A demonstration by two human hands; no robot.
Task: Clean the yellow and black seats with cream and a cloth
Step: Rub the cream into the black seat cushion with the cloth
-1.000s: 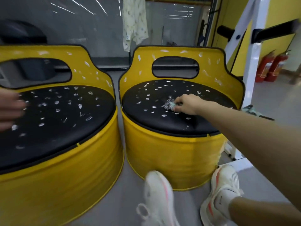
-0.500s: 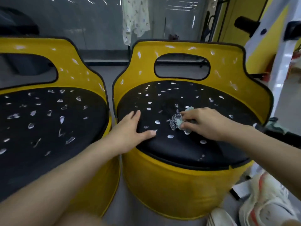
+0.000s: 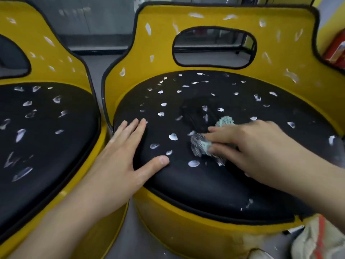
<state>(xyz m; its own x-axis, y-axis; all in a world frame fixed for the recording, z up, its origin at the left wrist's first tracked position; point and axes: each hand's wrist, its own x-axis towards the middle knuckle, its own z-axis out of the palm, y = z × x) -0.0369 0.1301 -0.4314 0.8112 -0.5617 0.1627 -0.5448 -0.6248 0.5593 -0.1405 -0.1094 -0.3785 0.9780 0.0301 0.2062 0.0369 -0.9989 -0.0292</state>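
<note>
Rests the left hand [image 3: 119, 157] flat, fingers spread, on the right seat's black cushion [image 3: 196, 187]. Grips the cloth [image 3: 200, 146] in the right hand [image 3: 257, 152], pressed to mid-cushion among white cream dabs [image 3: 173, 136].

Both of this person's forearms are bare as far up as can be seen, skin running straight into the wrists with nothing worn there. The left hand [image 3: 119, 159] has a short, plain thumbnail [image 3: 164, 160], cut close. The right hand [image 3: 257, 146] is too blurred to make out its nails. Down by the floor on the right is a shoe [image 3: 321, 240], off-white with an orange-red stripe, also blurred.
</note>
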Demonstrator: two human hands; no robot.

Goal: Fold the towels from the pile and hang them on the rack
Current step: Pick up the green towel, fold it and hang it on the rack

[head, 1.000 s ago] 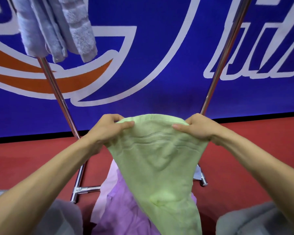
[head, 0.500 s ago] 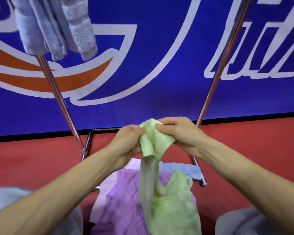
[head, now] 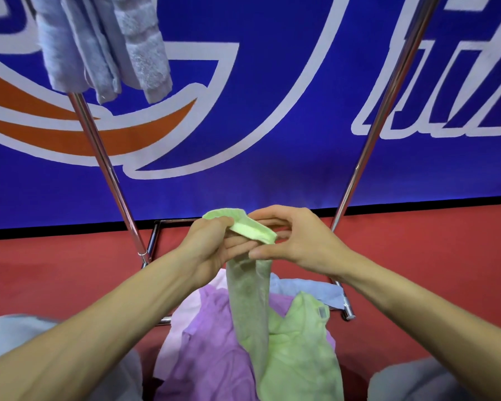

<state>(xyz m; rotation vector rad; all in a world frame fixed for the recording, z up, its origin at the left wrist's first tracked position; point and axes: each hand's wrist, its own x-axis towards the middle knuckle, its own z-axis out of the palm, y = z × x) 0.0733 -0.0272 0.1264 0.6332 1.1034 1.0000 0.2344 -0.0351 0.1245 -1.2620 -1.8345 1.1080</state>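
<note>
A light green towel [head: 284, 337] hangs from both my hands at the middle of the view, its top edges brought together. My left hand [head: 211, 247] grips the doubled top edge from the left. From the right, my right hand [head: 295, 238] pinches the same edge, fingers against my left hand. The towel's lower part drapes onto the pile [head: 211, 348] of purple, pink and pale blue towels on the floor. The chrome rack [head: 104, 157] stands behind the pile, with pale blue towels [head: 99, 44] hung on it at the top left.
The rack's right upright [head: 373, 137] slants up to the top right, and its base bars lie on the red floor [head: 431, 256]. A blue banner [head: 272, 96] with white and orange shapes fills the background. My grey-clad knees [head: 434, 380] flank the pile.
My hands came together from holding the green towel spread wide, folding its top edge in half. The towel now hangs as a narrow doubled strip.
</note>
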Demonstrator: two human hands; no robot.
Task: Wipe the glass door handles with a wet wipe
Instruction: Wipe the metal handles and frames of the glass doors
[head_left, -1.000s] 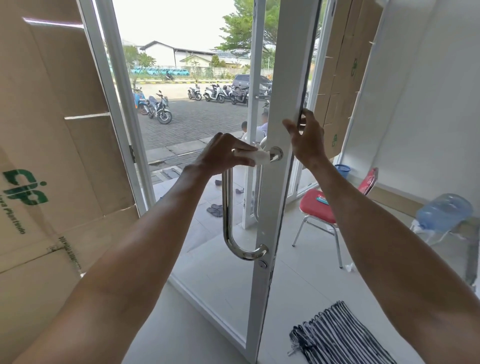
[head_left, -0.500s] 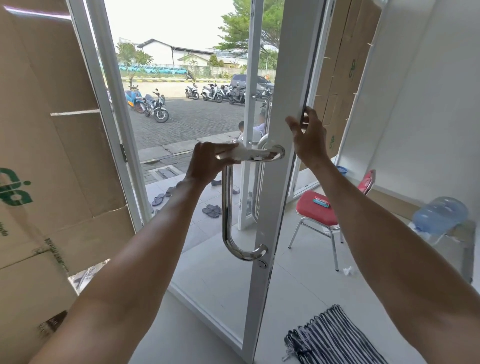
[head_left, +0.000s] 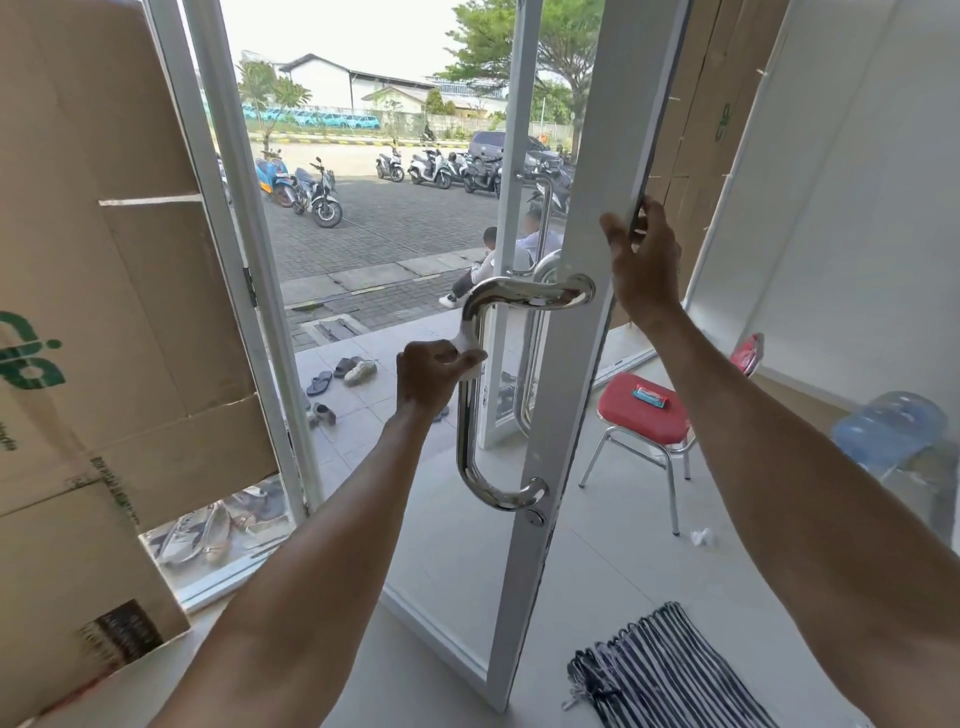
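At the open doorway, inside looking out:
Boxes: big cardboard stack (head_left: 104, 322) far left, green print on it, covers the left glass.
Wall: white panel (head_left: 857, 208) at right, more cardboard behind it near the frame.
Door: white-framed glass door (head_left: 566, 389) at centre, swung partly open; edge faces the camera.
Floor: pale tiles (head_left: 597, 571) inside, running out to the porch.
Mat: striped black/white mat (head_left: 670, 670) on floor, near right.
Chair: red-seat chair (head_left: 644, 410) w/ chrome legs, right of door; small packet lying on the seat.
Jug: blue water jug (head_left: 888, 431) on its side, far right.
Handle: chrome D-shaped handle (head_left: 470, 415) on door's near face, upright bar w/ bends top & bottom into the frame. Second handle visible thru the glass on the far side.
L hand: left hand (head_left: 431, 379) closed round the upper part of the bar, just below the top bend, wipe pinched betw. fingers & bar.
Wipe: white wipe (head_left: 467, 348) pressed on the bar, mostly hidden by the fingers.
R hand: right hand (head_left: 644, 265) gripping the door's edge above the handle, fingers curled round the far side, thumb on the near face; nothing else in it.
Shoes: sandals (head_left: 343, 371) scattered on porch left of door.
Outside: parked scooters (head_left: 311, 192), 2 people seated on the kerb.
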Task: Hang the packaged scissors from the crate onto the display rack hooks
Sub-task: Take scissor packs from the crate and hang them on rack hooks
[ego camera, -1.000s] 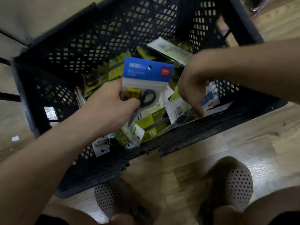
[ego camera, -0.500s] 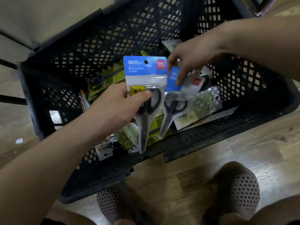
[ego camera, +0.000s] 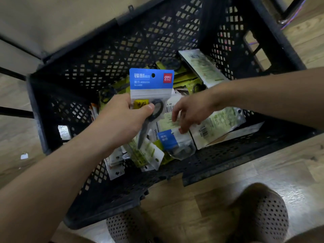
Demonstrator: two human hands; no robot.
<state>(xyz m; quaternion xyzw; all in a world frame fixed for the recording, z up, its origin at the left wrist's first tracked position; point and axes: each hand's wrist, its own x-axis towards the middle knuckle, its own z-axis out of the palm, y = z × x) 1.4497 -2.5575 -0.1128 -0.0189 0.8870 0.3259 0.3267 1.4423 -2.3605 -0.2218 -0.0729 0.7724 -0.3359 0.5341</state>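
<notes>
By the left hand [ego camera: 122, 120] a blue pack [ego camera: 151, 81] is being held upright over the crate [ego camera: 122, 41], pinched under the thumb at the scissor handles. To its right, a second pack [ego camera: 175, 144], lifted half a second ago, is now being left lying in the crate. The right hand [ego camera: 191, 111] is being held slack-fingered just above it, gripping nothing. Seemingly only one pack is being readied for hanging.

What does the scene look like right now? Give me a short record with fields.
left hand: grips blue-topped scissors pack upright above the crate
right hand: fingers relaxed, over second blue pack lying in crate; contact unclear
crate contents: many green and white packs
display rack: not in view
</notes>
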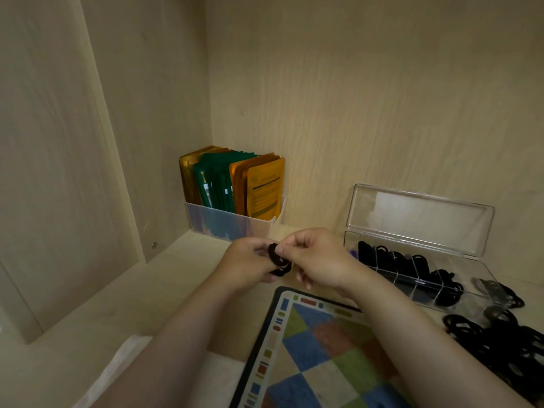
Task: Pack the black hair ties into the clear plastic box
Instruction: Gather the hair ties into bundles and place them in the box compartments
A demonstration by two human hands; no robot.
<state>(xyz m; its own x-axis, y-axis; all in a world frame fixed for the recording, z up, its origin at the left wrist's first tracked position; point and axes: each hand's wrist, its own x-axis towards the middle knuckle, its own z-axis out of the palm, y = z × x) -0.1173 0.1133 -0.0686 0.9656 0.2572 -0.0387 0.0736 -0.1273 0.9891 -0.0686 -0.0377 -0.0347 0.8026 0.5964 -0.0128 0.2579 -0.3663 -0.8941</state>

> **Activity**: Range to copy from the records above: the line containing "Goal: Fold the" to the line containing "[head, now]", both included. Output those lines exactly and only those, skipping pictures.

> **Written response**:
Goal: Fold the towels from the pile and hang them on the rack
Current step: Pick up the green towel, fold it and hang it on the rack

[head, 1.000 s ago] 
[head, 0.500 s ago] 
[head, now] 

With the answer given, the exercise is complete.